» Exercise aim: Beginning with the line below that contains "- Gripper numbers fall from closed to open" and ending with the line that contains "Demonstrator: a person", copy every line exactly. Copy nothing else.

» Recorded data:
⁂

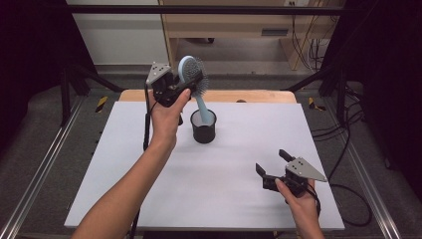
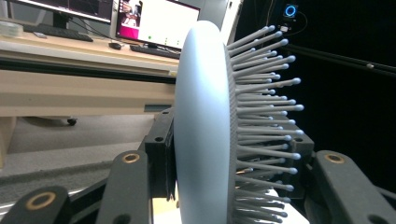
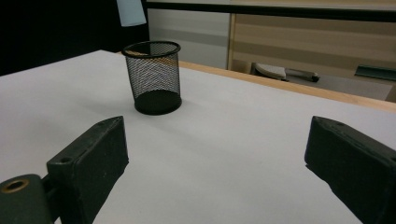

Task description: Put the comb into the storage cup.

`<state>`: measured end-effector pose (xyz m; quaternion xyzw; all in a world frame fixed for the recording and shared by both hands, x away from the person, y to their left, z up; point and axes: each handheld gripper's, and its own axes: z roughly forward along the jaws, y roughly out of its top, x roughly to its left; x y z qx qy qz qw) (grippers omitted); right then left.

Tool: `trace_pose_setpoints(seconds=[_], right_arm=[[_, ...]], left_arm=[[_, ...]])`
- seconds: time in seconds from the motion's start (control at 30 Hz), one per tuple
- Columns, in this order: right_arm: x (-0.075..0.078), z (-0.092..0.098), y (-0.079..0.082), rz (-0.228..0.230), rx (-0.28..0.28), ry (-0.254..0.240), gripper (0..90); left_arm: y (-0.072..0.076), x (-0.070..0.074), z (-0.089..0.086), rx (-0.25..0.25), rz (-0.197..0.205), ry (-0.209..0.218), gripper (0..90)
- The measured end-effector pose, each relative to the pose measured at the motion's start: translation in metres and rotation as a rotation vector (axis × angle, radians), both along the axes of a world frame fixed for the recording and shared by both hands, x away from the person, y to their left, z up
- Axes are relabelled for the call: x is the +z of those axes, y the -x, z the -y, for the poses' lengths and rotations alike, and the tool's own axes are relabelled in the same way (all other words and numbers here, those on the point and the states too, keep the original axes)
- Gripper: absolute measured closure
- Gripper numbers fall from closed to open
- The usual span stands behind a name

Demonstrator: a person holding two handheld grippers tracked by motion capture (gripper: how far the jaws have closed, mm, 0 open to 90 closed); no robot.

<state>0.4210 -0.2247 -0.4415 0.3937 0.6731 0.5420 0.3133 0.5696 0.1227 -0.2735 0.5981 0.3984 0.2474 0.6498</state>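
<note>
Left gripper (image 1: 180, 83) is raised above the far part of the table (image 1: 149, 189), clamped on the head of a pale blue hairbrush (image 1: 191, 74). In the left gripper view the brush head (image 2: 203, 130) stands on edge between the two black jaws: its smooth back presses against the left pad, the bristles (image 2: 266, 107) point right and meet the right pad. Jaws stand about halfway closed, stopped by the width of the head.

In the high view the brush hangs handle-down. The handle slants toward a black mesh cup (image 1: 203, 126), its lower end at the cup's rim; whether the tip is inside or just above, cannot tell. In the right gripper view the handle end (image 3: 130, 11) shows above the cup (image 3: 153, 77), clear of the rim.

Cup stands upright on the white table top, toward the far middle, just beside the left hand (image 1: 166, 117).

Right gripper (image 1: 272, 167) is low over the near right part of the table, well apart from cup and brush. Jaws spread wide, nothing between them, bare table showing in the gap. Right hand (image 1: 298, 196) grips its body from behind.
</note>
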Motion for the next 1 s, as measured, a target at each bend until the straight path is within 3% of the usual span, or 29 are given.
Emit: trace_pose_setpoints(seconds=[0.07,0.2,0.4,0.5,1.0], right_arm=[[-0.006,0.0,-0.001,-0.014,-0.006,-0.019,6.6],[-0.008,0.0,0.0,-0.007,-0.001,0.002,6.1],[-0.008,0.0,0.0,-0.01,-0.007,-0.009,5.6],[-0.007,0.001,-0.001,0.003,-0.006,0.019,5.6],[-0.008,0.001,-0.003,-0.007,-0.008,0.014,5.8]], left_arm=[[-0.004,0.0,0.001,0.006,0.002,-0.003,50.4],[-0.009,0.001,-0.001,0.018,0.007,0.004,50.4],[-0.015,0.002,-0.007,0.047,0.012,0.02,50.4],[-0.019,0.003,-0.009,0.06,0.023,0.004,50.4],[-0.029,-0.002,-0.009,0.071,0.018,-0.003,50.4]])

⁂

» Response to the task:
- Gripper numbers fall from closed to open
- The usual span stands behind a name

Demonstrator: a person holding two handheld grippers tracked by motion capture (gripper: how far the jaws have closed, mm, 0 open to 90 closed); no robot.

No further work remains on this exercise.